I can definitely see Frank Borzage in there. The way the images just kind of like dissolve into each other.
How much did Lewis’s music itself influence your approach?
Yeah, that’s the number one influence in the end. I mean, I’ve long been obsessed with L’Amour in particular. Leading up to the shoot, I was pretty much listening to L’Amour on loop most days and just trying to let its texture guide my pre-visualization process. At points, I was even listening to the music on set. Before telling a story or doing a speculative biography, I was trying to adapt the music’s aural texture into cinema, you know? The emotions, the quietude, the impressionism. So that’s why, from day one, it was going to be 16mm. Thankfully, I got to work with the very talented Jessica Johnson and Ryan Ermacora: the foremost landscape filmmakers in the country. They have a new film this year, Anyox, which should have been at TIFF, if you ask me… It’s a beautiful work that unfurls a complex history of labour in a remote mining town in B.C. It’s about to play at VIFF and Festival du nouveau cinema. Anyways, to return to your question, the music was always there. It was the thing I had to honour above all.
Your past movies, I’d say, have extremely digital aesthetics. Did you find it was a challenge transitioning into 16mm?
The challenges were mostly practical. Foremost, I was alongside and supported by the aforementioned collaborators. Otherwise, the answer to that is probably a boring one: it’s just a lot more cumbersome and slow to work with. And this was a very small, shoestring production with a lot of locations. It was a lot slower to move and shoot. But otherwise, it was thrilling and ignited new processes and approaches.
With this film, I also wanted to take a conscious break from this kind of video game cinema that I was hitherto developing/working in. I also tried to do something entirely different. I tried to pre-visualize and map and design the film before going to camera. I really matured as a director, and I think shooting on 16mm was a part of that in that it necessitated growth on my part to be more precise.
Was there a challenge of how to preserve Lewis’ elusiveness while simultaneously telling a version of his story?
Frankly, I don’t know if it was a challenge because after a year of research and turning everything over, and reaching out to everyone I possibly could, I don’t know that much more than I did in 2014. You know, I learned some stuff that’s not in the public realm.

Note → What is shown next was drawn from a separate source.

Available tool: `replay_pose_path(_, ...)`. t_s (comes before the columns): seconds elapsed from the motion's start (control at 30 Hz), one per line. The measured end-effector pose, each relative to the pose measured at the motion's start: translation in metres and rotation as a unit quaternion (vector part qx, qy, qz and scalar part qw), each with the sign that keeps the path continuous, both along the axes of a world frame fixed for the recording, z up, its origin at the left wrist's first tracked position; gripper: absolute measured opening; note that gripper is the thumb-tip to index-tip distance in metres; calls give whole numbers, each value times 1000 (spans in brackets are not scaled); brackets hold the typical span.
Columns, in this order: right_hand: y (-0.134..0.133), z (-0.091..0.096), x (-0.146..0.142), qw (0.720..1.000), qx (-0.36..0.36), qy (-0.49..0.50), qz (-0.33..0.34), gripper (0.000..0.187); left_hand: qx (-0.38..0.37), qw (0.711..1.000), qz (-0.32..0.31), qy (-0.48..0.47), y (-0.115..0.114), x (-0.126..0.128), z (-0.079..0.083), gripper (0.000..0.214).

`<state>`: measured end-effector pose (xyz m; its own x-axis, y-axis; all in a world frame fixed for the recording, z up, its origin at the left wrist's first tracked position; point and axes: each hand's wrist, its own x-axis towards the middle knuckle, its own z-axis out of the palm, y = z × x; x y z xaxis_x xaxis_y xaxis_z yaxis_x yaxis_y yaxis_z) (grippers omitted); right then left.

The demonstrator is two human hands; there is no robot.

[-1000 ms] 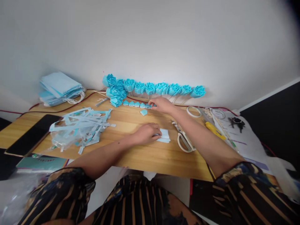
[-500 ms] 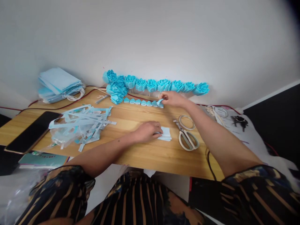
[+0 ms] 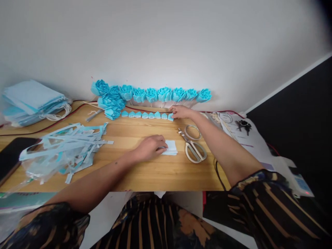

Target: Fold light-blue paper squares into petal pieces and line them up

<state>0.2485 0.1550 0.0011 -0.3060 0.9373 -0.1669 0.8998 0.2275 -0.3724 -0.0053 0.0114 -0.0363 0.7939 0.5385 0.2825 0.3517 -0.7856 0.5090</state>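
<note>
At the right end of a row of small folded blue petals [image 3: 145, 115], my right hand [image 3: 182, 111] has its fingers closed on the last folded petal [image 3: 170, 117], which lies at table level. My left hand [image 3: 150, 148] rests on the wooden table with curled fingers gripping the left edge of a small stack of pale blue-white fabric pieces [image 3: 171, 148]. Right of that stack lie scissors [image 3: 195, 150] with white handles, and a roll of clear tape [image 3: 193, 132] touches or nearly touches them. Behind the petals, several blue fabric flowers [image 3: 158, 94] line the wall.
A heap of cut strips [image 3: 70, 148] and clear plastic covers the table's left side, beside a black phone [image 3: 15, 155]. Face masks [image 3: 33, 98] are stacked at the back left. Keys [image 3: 243, 126] lie on white paper at the right. Red cable runs along the wall.
My right hand has lowered the folded petal into the end of the row. My left hand stays at the fabric stack. The camera view has turned right, shifting everything leftward.
</note>
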Motion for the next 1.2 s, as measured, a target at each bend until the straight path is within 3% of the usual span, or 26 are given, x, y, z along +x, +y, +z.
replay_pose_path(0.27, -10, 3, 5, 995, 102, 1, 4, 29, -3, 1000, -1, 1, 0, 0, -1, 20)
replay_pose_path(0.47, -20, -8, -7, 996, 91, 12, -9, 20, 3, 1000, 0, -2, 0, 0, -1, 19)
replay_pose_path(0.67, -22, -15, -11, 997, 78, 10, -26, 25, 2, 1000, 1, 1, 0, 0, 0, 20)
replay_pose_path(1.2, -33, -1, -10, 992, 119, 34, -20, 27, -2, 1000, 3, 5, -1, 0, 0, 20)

But for the most part, Lewis remains pretty much a mystery to me. He’s far from demystified. And if he was, this film may not have taken shape.
One more question: as one of the comments that you cite in the movie suggests, should we accept the mystery?
Yeah, definitely. Mystery, and particularly this mystery, is just intoxicating, you know? It’s a rabbit hole with no end. I think we need more enigma again. In both cinema and in life. So if this film can provide a little bit of that, then I’m pleased. And likewise, if we can introduce people to Lewis, not only the rabbit hole of myth but also the music, then I’m fulfilled.
This interview has been edited and condensed for clarity and length.
Kurt Walker’s I Thought the World of You played in TIFF’s Wavelengths 2: Crisis of Contact programme. It will screen in the VIFF Short Forum: Program 1 on October 1st and 3rd and the Festival de nouveau cinema’s The New Alchemists 3 competition on October 9th and 13th.